Friday, August 15, 2008

Verbal Video

Tonight right outside my garage there's a smell of wet grass. Not wet from the rain but from the sprinklers, and it's vividly a smell from my childhood.

I expect mosquitos but there are only clouds of little insects, hovering around wet places in the road. Also from my childhood.

A man is walking with two little kids by the lake. The lake is still and glassy, the green algae sludge that was there a few weeks ago is gone (who knows what scary counteracting chemical they put it to do it, but I appreciate it), the fountain is going but besides its small ripples it's just a cool metallic reflection of the beautiful light in the beautiful sky. The man is an older man, not the man from across the street, which is good - the across the street man was a little while ago married from someone who works on my floor at work, and it's clear he traded her in for a younger model because the girlfriend is there on weekends when the kids are not, walking his black dog and smiling wanly at me.
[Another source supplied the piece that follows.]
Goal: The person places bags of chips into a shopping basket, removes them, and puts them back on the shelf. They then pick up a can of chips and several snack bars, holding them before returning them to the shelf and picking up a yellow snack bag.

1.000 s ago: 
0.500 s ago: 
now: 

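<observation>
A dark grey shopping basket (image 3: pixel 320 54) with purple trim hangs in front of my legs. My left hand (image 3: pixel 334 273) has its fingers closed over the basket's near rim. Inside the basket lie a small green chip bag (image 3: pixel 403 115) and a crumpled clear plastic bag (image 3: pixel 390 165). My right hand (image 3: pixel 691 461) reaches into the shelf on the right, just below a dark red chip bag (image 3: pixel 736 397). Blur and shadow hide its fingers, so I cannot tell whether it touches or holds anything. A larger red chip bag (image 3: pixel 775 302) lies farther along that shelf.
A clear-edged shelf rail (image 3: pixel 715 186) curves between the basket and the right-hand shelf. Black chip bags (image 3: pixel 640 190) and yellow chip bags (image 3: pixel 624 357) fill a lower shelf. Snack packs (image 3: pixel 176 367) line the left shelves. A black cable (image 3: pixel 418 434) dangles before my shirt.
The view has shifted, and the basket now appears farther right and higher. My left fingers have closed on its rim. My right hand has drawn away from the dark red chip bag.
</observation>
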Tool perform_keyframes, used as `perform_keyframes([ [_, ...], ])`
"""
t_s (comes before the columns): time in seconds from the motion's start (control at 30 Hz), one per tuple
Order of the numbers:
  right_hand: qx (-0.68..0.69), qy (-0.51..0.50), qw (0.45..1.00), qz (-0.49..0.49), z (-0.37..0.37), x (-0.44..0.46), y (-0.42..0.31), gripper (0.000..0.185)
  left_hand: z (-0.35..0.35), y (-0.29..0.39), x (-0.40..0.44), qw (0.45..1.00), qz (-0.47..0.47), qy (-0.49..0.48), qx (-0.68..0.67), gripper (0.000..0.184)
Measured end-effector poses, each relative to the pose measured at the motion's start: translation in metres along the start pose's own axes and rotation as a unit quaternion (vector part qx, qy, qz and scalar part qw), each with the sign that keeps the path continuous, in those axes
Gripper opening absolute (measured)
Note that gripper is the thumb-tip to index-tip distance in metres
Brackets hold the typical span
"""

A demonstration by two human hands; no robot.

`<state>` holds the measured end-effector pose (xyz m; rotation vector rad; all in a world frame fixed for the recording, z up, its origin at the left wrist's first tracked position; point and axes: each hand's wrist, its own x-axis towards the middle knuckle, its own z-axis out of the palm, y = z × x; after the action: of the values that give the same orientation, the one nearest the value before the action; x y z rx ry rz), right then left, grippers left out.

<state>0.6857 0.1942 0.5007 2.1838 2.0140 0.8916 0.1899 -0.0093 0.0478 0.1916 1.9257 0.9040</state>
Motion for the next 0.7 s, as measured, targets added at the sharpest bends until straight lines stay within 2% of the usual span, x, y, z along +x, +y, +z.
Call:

The girls, on the alternate weekends, spend all day riding slow circles in the driveway on their bikes or scooters and look sideways at me as I come and go, and I'm sure one day I'm either going to run them down or be rude to them. Anyway, the man walking tonight is not that man, and I am relieved.

I walk to the mailboxes and there's a big white disk of a moon hanging over the identical little buildings. The buildings out of context would be quite scary, but the vivid medium blue (not light, not dark, just blue) of the sky and the fabulousness of the large moon hanging low there are just beautiful, and I understand about the little identical condo buildings and forgive them.
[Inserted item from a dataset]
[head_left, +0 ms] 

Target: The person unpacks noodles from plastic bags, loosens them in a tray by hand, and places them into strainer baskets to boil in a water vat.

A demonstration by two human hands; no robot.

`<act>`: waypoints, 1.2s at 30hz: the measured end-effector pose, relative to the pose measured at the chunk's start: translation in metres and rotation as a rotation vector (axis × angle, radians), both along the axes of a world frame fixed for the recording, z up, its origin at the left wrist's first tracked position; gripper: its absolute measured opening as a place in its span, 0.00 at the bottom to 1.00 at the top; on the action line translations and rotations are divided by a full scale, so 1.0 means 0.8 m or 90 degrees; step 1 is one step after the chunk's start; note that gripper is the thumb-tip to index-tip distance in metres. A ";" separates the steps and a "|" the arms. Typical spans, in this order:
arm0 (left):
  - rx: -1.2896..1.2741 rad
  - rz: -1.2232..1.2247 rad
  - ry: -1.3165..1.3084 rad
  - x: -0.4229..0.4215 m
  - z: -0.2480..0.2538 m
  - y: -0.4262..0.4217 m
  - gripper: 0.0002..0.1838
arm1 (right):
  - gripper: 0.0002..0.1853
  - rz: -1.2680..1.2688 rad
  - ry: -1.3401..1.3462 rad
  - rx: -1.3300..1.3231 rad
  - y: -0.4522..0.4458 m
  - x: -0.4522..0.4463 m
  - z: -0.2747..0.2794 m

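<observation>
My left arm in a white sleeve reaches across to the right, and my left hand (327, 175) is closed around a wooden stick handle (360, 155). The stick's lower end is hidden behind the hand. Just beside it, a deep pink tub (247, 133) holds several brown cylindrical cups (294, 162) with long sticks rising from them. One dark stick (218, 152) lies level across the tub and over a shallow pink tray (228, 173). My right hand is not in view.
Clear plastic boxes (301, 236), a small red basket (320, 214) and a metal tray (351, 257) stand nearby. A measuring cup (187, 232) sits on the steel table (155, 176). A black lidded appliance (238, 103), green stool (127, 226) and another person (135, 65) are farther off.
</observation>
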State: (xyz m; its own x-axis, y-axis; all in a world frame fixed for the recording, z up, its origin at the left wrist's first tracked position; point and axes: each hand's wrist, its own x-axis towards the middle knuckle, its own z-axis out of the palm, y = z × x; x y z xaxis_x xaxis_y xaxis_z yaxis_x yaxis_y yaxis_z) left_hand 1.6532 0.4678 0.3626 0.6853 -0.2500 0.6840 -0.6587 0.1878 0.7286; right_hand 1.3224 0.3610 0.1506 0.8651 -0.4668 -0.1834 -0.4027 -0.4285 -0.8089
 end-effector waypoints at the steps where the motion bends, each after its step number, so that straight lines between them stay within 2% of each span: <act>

The sky in the West, above the barn and silo and field across the road (not corn this time, some kind of grass that has sprouted to seed at the top, a whole field exactly the same height but I don't know what plant it is or what it's for or if the cows over there will like to eat it) has pink streaks across, and a yellow glow. Sunset. Summer sunset.

I walk back to my house with the mail, mostly catalogues but one postcard with handwriting, have to see who sent that (feel a pang of guilt at the thought of it, who do I owe a letter to who wrote me presumptively first?), and the sky's blue is deepening and the pinks are getting darker and the man and his daughters are further around the lake.

The lake, the sunset, the moon over the houses. The smell of wet grass. Four things to capture.